#### [What this task involves]
Give the listing again exactly as written.

#### [Provided data]
--------------------------------

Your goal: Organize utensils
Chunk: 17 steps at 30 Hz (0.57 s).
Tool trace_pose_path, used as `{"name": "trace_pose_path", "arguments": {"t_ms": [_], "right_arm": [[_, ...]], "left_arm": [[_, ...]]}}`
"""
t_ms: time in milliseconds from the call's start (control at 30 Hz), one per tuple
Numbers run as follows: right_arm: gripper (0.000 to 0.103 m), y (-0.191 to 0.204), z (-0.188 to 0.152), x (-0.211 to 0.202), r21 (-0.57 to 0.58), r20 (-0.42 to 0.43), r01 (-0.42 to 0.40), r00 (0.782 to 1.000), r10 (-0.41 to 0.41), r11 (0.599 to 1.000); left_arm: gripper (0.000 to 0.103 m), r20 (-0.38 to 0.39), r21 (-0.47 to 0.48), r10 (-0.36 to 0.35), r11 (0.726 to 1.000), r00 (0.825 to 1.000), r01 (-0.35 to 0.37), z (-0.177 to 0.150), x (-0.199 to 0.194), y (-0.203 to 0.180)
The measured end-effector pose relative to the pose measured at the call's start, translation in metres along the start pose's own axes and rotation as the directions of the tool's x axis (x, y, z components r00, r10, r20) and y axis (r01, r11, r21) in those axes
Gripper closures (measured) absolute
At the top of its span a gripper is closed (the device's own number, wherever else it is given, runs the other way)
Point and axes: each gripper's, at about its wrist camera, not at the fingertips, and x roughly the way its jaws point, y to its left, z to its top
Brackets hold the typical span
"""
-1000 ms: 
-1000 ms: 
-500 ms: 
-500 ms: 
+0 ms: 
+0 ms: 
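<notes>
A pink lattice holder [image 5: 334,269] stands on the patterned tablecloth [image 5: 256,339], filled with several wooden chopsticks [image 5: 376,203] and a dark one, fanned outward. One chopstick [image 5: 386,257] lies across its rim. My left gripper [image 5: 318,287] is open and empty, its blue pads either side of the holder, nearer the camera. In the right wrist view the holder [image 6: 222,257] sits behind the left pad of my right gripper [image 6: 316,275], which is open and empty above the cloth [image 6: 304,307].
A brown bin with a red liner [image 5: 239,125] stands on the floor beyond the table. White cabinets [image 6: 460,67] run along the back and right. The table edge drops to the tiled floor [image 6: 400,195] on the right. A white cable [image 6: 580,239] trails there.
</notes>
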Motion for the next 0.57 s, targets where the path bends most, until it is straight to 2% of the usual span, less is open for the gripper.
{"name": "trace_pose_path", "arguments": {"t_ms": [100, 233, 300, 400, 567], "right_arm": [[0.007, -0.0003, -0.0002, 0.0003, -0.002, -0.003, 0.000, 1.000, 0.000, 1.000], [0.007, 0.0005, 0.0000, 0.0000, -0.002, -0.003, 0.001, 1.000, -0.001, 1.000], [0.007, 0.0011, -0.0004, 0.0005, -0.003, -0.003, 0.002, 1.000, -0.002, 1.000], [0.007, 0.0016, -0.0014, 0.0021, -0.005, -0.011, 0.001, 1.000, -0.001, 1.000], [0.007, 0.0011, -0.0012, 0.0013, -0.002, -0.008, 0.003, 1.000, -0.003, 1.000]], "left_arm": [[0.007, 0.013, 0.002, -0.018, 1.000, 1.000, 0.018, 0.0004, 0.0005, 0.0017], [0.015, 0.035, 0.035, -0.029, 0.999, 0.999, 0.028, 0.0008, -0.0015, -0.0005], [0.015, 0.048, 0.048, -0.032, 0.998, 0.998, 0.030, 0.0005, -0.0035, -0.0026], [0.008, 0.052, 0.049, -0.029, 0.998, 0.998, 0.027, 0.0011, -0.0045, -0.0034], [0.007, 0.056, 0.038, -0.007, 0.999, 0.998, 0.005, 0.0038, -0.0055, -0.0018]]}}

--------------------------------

#### [Exercise solution]
Your goal: Organize utensils
Chunk: 17 steps at 30 Hz (0.57 s).
Tool trace_pose_path, used as `{"name": "trace_pose_path", "arguments": {"t_ms": [_], "right_arm": [[_, ...]], "left_arm": [[_, ...]]}}`
"""
t_ms: time in milliseconds from the call's start (control at 30 Hz), one per tuple
Numbers run as follows: right_arm: gripper (0.000 to 0.103 m), y (-0.191 to 0.204), z (-0.188 to 0.152), x (-0.211 to 0.202), r21 (-0.57 to 0.58), r20 (-0.42 to 0.43), r01 (-0.42 to 0.40), r00 (0.782 to 1.000), r10 (-0.41 to 0.41), r11 (0.599 to 1.000); left_arm: gripper (0.000 to 0.103 m), r20 (-0.38 to 0.39), r21 (-0.47 to 0.48), r10 (-0.36 to 0.35), r11 (0.726 to 1.000), r00 (0.825 to 1.000), r01 (-0.35 to 0.37), z (-0.177 to 0.150), x (-0.199 to 0.194), y (-0.203 to 0.180)
The measured end-effector pose relative to the pose measured at the call's start, translation in metres along the start pose's own axes and rotation as the directions of the tool's x axis (x, y, z components r00, r10, r20) and y axis (r01, r11, r21) in those axes
Gripper closures (measured) absolute
At the top of its span a gripper is closed (the device's own number, wherever else it is given, runs the other way)
Point and axes: each gripper's, at about its wrist camera, not at the fingertips, and x roughly the way its jaws point, y to its left, z to its top
Brackets hold the typical span
"""
-1000 ms: 
-1000 ms: 
-500 ms: 
-500 ms: 
+0 ms: 
+0 ms: 
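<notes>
A pink lattice holder [image 5: 334,269] stands on the patterned tablecloth [image 5: 256,339], filled with several wooden chopsticks [image 5: 376,203] and a dark one, fanned outward. One chopstick [image 5: 386,257] lies across its rim. My left gripper [image 5: 318,287] is open and empty, its blue pads either side of the holder, nearer the camera. In the right wrist view the holder [image 6: 222,257] sits behind the left pad of my right gripper [image 6: 316,275], which is open and empty above the cloth [image 6: 304,307].
A brown bin with a red liner [image 5: 239,125] stands on the floor beyond the table. White cabinets [image 6: 460,67] run along the back and right. The table edge drops to the tiled floor [image 6: 400,195] on the right. A white cable [image 6: 580,239] trails there.
</notes>
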Motion for the next 0.57 s, targets where the path bends most, until it is straight to 2% of the usual span, less is open for the gripper.
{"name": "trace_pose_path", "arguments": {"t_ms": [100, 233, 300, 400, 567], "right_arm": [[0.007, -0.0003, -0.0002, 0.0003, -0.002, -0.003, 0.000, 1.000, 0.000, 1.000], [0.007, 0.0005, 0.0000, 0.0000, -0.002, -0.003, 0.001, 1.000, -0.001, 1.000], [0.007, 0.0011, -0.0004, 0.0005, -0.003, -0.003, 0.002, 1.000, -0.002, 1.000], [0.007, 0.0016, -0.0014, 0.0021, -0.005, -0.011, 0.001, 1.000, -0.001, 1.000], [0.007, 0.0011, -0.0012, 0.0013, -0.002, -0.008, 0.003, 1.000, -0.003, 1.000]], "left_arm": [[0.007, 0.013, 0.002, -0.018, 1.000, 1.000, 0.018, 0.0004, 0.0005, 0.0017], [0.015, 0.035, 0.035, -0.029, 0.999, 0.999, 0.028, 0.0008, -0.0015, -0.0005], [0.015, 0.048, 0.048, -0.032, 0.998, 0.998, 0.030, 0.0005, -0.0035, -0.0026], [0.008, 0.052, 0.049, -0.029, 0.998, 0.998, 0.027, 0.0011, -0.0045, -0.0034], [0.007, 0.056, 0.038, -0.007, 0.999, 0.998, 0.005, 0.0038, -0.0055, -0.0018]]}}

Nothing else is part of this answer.